- What you need to do -
Pull out every line in the data that has the string "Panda" in it.

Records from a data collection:
________________
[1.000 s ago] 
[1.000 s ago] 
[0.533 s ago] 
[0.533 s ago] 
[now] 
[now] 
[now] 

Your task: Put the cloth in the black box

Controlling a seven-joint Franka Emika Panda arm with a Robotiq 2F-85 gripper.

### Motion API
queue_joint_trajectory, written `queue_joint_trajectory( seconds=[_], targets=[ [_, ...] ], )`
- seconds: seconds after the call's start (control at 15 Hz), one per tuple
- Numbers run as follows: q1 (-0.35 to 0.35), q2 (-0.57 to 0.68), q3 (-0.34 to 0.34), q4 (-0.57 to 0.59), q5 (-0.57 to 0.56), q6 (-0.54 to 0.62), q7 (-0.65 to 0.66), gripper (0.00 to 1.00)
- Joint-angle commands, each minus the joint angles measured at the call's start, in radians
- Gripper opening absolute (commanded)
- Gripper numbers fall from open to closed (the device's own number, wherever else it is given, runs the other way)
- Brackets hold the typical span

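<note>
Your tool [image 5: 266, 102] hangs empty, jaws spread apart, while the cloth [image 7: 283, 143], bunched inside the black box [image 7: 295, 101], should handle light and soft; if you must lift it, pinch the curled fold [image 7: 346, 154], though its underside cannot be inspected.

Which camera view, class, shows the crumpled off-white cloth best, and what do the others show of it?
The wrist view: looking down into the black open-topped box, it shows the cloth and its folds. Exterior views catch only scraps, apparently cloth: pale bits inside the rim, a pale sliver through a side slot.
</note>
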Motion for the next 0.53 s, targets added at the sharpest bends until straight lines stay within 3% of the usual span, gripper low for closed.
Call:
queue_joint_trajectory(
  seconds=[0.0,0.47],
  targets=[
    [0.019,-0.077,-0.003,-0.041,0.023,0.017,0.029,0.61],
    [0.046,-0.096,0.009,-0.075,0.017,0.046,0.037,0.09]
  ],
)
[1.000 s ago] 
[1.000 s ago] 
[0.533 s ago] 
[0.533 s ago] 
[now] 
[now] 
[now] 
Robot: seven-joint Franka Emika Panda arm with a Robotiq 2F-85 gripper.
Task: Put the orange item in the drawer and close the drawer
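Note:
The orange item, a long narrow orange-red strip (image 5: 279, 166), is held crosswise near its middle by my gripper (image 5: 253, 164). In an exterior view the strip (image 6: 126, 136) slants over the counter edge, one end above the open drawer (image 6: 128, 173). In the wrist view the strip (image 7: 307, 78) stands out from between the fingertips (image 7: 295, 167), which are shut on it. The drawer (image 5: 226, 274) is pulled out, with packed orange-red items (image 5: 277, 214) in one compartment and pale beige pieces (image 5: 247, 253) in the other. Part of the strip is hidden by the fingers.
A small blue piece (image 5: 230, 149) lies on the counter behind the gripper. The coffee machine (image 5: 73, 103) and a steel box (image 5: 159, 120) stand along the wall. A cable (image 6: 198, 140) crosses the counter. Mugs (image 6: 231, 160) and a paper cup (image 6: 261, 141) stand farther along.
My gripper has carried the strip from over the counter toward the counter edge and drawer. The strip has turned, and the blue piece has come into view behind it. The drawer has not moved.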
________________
- Task output -
Controlling a seven-joint Franka Emika Panda arm with a Robotiq 2F-85 gripper.
Robot: seven-joint Franka Emika Panda arm with a Robotiq 2F-85 gripper.

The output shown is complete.